Data extract —
* * * * *
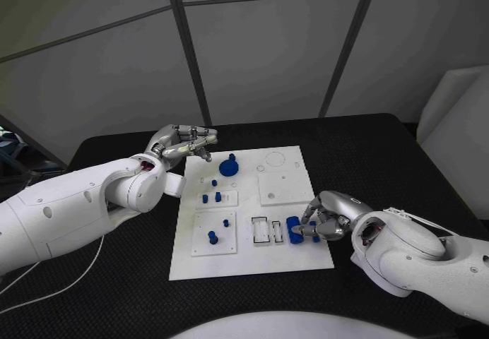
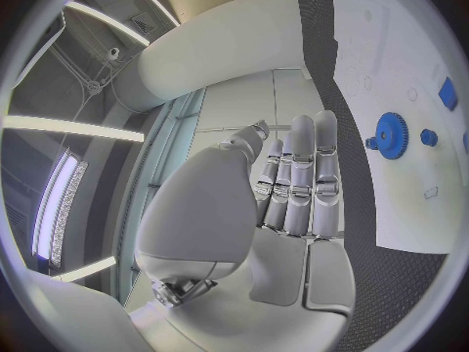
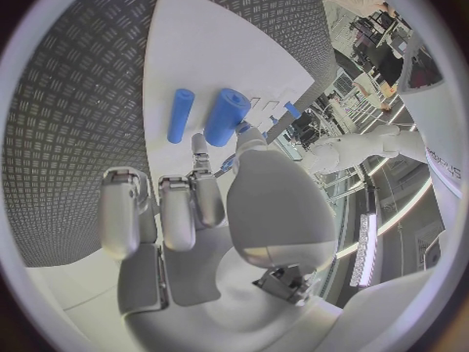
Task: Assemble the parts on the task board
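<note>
A blue peg point(image 1: 295, 231) is held by the right hand point(image 1: 324, 219) at the white board's point(image 1: 285, 189) near right edge, beside a second blue peg point(image 3: 180, 115). It could be tipped or dropped if pushed in crooked. The left hand point(image 1: 181, 143) is held empty, fingers together, at the board's far left corner, near the blue gear point(image 1: 230, 168), which could be knocked.

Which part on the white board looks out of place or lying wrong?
Two blue cylinders lie flat on the task board near its right edge, while the other small parts, such as the blue gear, stand in their places. The right hand touches the thicker one. Nothing looks damaged.
</note>
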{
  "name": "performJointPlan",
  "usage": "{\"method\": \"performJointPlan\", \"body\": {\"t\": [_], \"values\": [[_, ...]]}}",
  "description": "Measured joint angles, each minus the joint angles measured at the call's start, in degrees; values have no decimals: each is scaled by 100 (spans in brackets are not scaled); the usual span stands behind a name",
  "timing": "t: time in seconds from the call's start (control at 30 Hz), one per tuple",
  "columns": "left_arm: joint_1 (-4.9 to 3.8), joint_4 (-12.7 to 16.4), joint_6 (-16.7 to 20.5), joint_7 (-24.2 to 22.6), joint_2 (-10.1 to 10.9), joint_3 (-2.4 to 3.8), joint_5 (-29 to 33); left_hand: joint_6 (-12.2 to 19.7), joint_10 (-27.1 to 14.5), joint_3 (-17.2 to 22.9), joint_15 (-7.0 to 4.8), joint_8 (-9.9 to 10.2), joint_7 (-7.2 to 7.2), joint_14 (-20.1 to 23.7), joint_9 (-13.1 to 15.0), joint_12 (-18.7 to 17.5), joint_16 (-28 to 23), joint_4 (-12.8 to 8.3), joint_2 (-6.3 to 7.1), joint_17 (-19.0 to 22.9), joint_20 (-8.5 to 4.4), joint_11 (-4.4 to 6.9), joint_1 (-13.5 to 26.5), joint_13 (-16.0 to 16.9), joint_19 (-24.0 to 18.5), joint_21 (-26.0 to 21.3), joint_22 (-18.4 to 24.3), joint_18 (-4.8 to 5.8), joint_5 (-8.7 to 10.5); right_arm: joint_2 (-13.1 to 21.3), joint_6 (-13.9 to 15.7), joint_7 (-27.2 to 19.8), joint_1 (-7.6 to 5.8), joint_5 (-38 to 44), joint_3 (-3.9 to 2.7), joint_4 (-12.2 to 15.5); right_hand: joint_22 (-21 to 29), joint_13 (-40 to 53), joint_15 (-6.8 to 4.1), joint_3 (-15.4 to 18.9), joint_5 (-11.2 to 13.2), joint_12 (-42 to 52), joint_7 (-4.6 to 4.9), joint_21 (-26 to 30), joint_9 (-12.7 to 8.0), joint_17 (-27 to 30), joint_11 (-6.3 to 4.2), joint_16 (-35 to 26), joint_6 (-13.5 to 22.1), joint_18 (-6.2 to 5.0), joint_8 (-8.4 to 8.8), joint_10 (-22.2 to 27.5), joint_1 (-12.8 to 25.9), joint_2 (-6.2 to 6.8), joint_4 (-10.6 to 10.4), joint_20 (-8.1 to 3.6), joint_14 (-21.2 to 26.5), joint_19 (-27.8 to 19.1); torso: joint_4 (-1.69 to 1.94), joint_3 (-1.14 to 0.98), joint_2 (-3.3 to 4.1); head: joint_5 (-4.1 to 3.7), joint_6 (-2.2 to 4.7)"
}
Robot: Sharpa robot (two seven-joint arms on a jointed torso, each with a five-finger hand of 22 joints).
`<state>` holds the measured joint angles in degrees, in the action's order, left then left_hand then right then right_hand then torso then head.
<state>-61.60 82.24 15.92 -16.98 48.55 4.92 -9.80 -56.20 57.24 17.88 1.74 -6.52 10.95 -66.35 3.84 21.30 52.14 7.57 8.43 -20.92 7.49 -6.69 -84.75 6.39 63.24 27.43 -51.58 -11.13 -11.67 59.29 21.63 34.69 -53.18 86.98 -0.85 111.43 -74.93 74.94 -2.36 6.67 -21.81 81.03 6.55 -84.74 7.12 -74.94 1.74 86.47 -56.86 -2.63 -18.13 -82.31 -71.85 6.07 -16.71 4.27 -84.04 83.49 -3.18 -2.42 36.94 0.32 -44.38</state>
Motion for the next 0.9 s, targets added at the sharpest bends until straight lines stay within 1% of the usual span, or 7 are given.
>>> {"method": "performJointPlan", "body": {"t": [0.1,0.27,0.4,0.43,0.57,0.8,0.9], "values": [[0,0,0,0,3,0,1,0,0,0,0,0,0,0,0,0,0,0,0,0,0,0,0,0,0,0,0,0,0,-50,-1,25,27,40,0,-10,0,0,0,30,0,12,0,-19,7,0,-21,0,0,1,0,-21,32,-32,3,-18,0,18,-4,1,0,-5,-11],[0,3,-1,1,7,0,2,0,0,0,0,-23,0,0,0,0,0,0,0,5,0,0,0,-1,0,0,0,0,0,-142,-12,57,49,93,-1,-63,0,0,0,49,0,12,0,-19,12,0,-21,22,0,0,-28,-21,32,-32,-17,-18,0,18,-7,1,1,-10,-30],[0,6,-1,2,8,0,3,0,0,0,0,-23,0,0,0,0,0,0,0,4,0,0,0,-1,0,0,0,0,0,-222,-56,78,59,110,-2,-130,0,0,0,49,0,12,0,-19,12,1,-21,22,0,0,-28,-20,32,-32,-18,-18,0,18,-4,3,3,-14,-30],[0,10,-2,2,11,0,4,0,0,0,0,-23,0,0,0,0,0,0,0,4,0,0,0,-1,0,0,-1,0,0,-258,-91,92,68,119,-3,-163,0,0,0,65,0,12,0,-19,19,1,-21,22,0,0,-29,-20,53,-53,-2,-18,0,18,-1,3,3,-14,-34],[0,14,-2,2,23,0,4,0,0,0,0,-23,0,0,0,0,0,0,0,4,0,0,0,-2,0,0,0,0,0,-346,-164,115,86,152,-27,-218,1,0,0,65,0,12,-5,-19,47,1,-21,22,-4,0,-74,-20,53,-53,-2,-18,0,18,4,5,3,14,-56],[1,30,-5,2,31,0,5,0,0,0,0,-23,0,0,0,0,0,0,0,4,0,0,0,-2,0,0,-1,0,0,-452,-213,152,119,230,-58,-266,1,0,0,98,1,12,-44,-42,66,1,-21,44,-65,-1,-121,-20,84,-82,-4,-18,0,17,7,6,4,39,-88],[1,33,-6,3,40,0,6,0,-20,9,0,-23,0,0,0,0,0,-9,0,4,0,-20,0,0,0,0,-1,0,0,-471,-210,179,123,245,-61,-281,1,-1,0,131,-27,12,-127,-68,91,1,-52,44,-148,0,-208,-51,119,-122,-5,-18,0,17,4,4,4,42,-98]]}}
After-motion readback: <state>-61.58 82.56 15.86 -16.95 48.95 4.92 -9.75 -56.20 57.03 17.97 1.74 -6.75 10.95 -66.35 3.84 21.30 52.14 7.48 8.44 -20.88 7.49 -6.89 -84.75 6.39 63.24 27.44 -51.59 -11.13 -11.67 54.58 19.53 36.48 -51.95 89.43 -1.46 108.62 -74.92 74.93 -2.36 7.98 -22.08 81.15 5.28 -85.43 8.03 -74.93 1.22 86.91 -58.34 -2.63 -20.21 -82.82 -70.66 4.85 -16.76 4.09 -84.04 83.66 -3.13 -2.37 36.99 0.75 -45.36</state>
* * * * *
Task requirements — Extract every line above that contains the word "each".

Solution below —
  "description": "Measured joint angles, each minus the joint angles measured at the call's start, in degrees; values have no decimals: each is scaled by 100 (spans in brackets are not scaled); the usual span stands behind a name",
Robot: Sharpa robot (two seven-joint arms on a jointed torso, each with a five-finger hand of 22 joints).

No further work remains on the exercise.